以下に、糖尿病患者の皆さんが足の健康を保つために考慮すべきポイントをいくつかご紹介します。

定期的な受診: 糖尿病患者様は定期的に医師の診察を受け、採血や検尿検査はもちろん、眼科受診などの合併症の診察も受けることが大切です。血糖コントロールは言うに及ばず、併発しやすい高血圧、高脂血症、虚血性心疾患、脳梗塞、腎疾患、糖尿病性網膜症などの治療や早期発見は極めて大事です。また、足の感覚や足の皮膚の異常をたびたび確認するのが大切です。最低でも、ご自身で毎日寝る前に足の皮膚を目で確認してください。少しでも異常があれば、皮膚科や主治医の医師にお尋ねください。決して大げさにお話している訳ではありません。
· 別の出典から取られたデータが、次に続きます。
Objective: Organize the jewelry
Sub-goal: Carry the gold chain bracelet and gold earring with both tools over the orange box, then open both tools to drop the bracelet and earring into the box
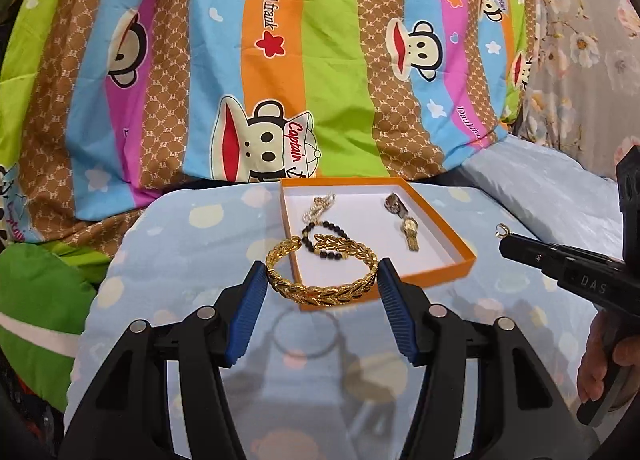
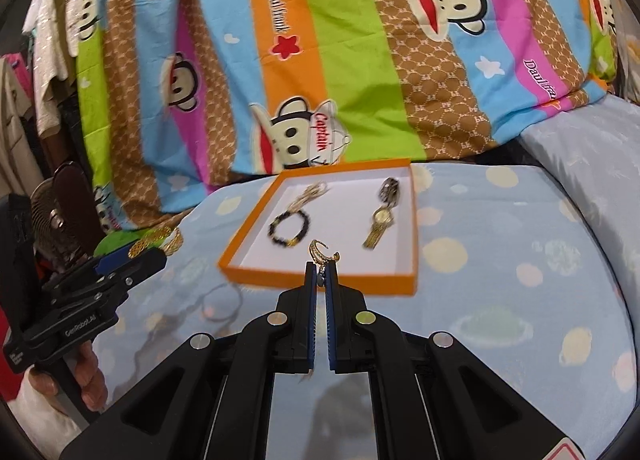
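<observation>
1. Here, the left tool (image 1: pixel 322 280) pinches a gold leaf-pattern bangle (image 1: pixel 320 276) between its blue pads, above the near edge of the orange box (image 1: pixel 460 250).
2. The right tool (image 2: pixel 320 272) (pressed together) grips a small gold earring (image 2: pixel 322 252).
3. Inside the box lie a black bead bracelet (image 2: pixel 289 227) and a gold watch (image 2: pixel 380 220), on the blue dotted bed sheet (image 2: pixel 500 260).

Watch (image 1: pixel 409 229) in box (image 1: pixel 460 244), right of beads (image 1: pixel 326 238)
</observation>
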`<action>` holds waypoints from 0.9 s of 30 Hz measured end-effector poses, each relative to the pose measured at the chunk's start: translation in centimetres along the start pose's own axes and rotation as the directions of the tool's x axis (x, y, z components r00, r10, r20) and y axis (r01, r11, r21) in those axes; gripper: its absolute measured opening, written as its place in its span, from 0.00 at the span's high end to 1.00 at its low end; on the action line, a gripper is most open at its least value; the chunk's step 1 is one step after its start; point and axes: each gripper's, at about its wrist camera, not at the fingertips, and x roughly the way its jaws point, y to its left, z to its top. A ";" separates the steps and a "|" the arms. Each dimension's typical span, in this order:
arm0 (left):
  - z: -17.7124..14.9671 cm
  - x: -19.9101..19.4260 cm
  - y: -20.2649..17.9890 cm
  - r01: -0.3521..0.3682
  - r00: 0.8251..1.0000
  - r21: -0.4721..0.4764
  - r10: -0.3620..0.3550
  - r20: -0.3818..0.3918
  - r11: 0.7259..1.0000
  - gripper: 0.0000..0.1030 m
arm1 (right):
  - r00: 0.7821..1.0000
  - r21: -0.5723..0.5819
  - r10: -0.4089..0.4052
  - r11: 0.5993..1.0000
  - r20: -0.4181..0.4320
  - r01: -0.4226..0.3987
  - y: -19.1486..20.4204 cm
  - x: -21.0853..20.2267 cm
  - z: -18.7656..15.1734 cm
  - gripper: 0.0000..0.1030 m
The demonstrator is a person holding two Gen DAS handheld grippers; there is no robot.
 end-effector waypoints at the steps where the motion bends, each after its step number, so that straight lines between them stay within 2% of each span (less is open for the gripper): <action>1: 0.3 0.8 0.1 -0.001 1.000 -0.006 0.001 -0.003 1.000 0.47 | 1.000 0.016 -0.007 1.000 -0.010 0.007 -0.5 0.9 0.6 0.97; 5: 1.3 4.3 0.0 0.016 0.999 -0.013 -0.017 -0.030 1.000 0.47 | 0.998 0.059 -0.018 0.998 -0.053 0.021 -1.7 4.4 1.9 0.97; 9: 1.2 6.6 -0.5 0.036 0.998 -0.022 -0.038 -0.050 0.999 0.47 | 0.996 0.066 -0.015 0.998 -0.084 0.020 -2.3 6.9 1.5 0.97; 20: -0.1 9.4 -1.1 0.031 0.995 0.006 -0.030 -0.100 1.000 0.46 | 0.993 0.069 -0.010 0.997 -0.116 0.018 -3.1 8.7 0.4 0.96; 23: -0.4 9.8 -1.3 0.025 0.993 0.014 -0.024 -0.116 1.000 0.46 | 0.993 0.062 -0.009 0.998 -0.116 0.016 -3.0 8.7 0.3 0.90; 25: -0.4 10.0 -1.2 0.024 0.993 0.006 -0.023 -0.117 1.000 0.44 | 0.995 0.055 -0.015 0.998 -0.103 0.021 -2.8 8.5 0.3 0.76; 27: -0.4 9.8 -1.0 0.024 0.994 -0.007 -0.025 -0.105 1.000 0.43 | 0.997 0.045 -0.023 0.999 -0.074 0.027 -2.7 8.0 0.3 0.71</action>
足の清潔: 毎日足を洗い、乾燥させることで感染症のリスクを減少させることができます。乾燥しすぎて角質がひび割れている場合は、保湿も必要になります。爪も短すぎないよう適切に切り、傷ができた場合は清潔に保つよう心がけましょう。年配の方で爪が満足に切れない場合や爪の変形がひどくて普通の爪切りで切れない場合は、皮膚科で爪を切ってもらいましょう。前述しましたが、足をご自分の目で見て、小さい傷、赤い腫れ、爪変形、魚の目などがあるかどうかを毎日チェックしましょう。
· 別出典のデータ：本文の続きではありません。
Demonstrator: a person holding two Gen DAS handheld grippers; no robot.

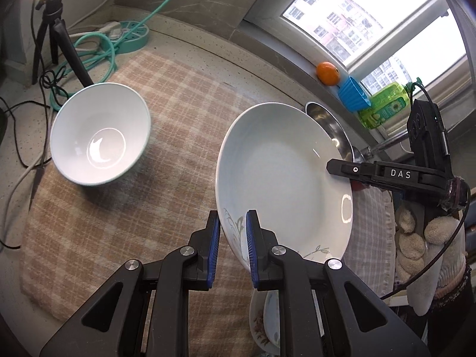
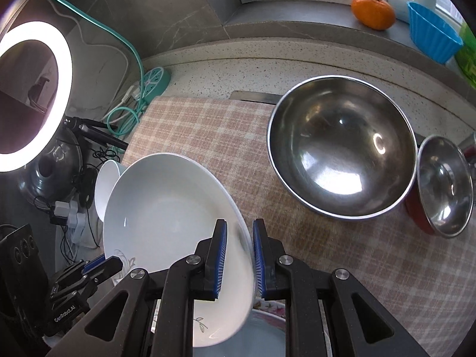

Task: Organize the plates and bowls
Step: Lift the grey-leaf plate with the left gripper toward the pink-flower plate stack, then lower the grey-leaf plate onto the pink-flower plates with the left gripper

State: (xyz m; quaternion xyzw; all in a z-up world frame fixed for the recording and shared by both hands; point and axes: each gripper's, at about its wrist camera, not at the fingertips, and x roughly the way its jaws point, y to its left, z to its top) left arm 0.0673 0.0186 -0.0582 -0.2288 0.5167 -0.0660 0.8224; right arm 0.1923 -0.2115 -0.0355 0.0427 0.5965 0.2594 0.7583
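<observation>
A white plate with a leaf pattern (image 1: 282, 178) is held tilted above the checked cloth by both grippers. My left gripper (image 1: 233, 232) is shut on its near rim. My right gripper (image 2: 239, 253) is shut on the opposite rim of the same plate (image 2: 166, 208); it shows in the left wrist view (image 1: 342, 171) at the plate's right edge. A white bowl (image 1: 99, 134) rests tilted on the cloth to the left. A large steel bowl (image 2: 342, 145) sits on the cloth to the right. A floral plate (image 1: 261, 324) lies below the held one.
A red pot with a steel lid (image 2: 443, 187) stands right of the steel bowl. An orange (image 2: 373, 10), a blue cup (image 2: 431, 35) and a green bottle (image 1: 383, 105) sit on the window sill. A tripod (image 1: 56, 38), a ring light (image 2: 32, 95) and cables (image 1: 98, 50) crowd the left.
</observation>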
適切な靴の選択: 足に合った靴を選ぶことも重要です。狭すぎず、大きすぎず、適切なサイズや形の靴を選びましょう。シューフィッターのいらっしゃる靴屋さんで相談されるのもよいかもしれません。外反母趾などの骨の異常がある場合は、整形外科の医師に相談しましょう。

血糖管理: 血糖値を適切に管理することが、神経や血管の健康を保つために欠かせません。内科医師の指示に従って食事や薬の摂取を行いましょう。
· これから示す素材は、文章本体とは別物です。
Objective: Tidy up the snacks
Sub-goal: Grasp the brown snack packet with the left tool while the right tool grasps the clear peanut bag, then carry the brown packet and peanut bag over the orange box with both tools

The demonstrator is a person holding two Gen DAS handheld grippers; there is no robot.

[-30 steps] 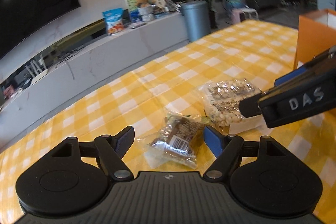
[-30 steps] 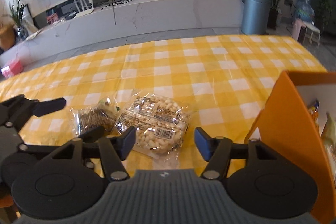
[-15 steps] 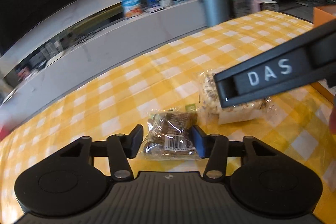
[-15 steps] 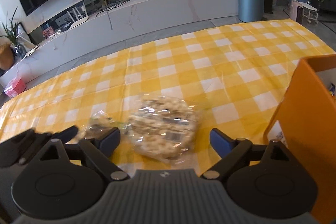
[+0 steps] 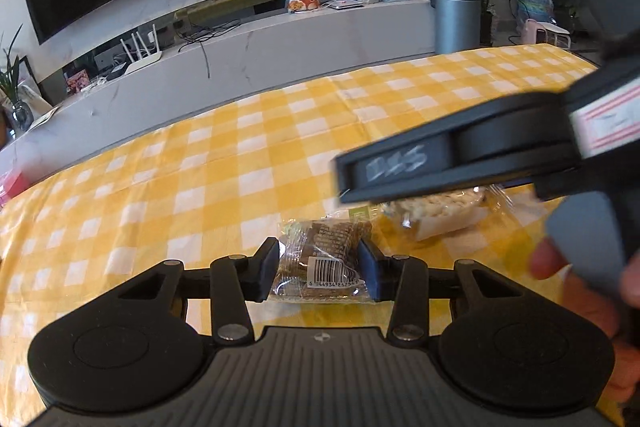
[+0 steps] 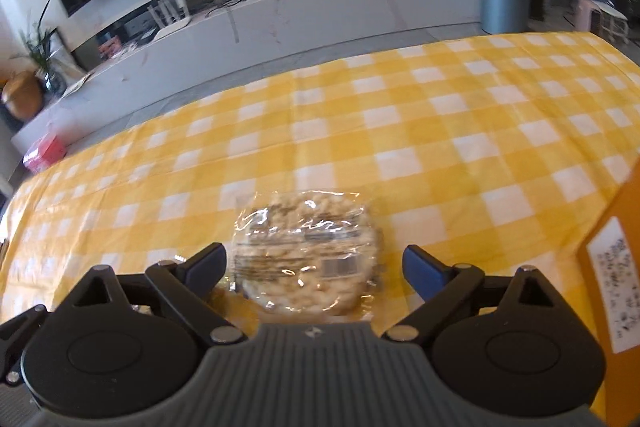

糖尿病と足の関係は深く、適切なケアが欠かせないことがわかります。皆さんも日々の生活の中で、足の健康を大切にし、定期的な検診や予防策を実践して、足の問題を未然に防ぐ努力をしていきましょう。何か質問があれば、いつでもご相談ください。なるべく長期間、健康な足で快適な日々を送るために、私たち皮膚科医師が少しでもお役に立てればうれしいです。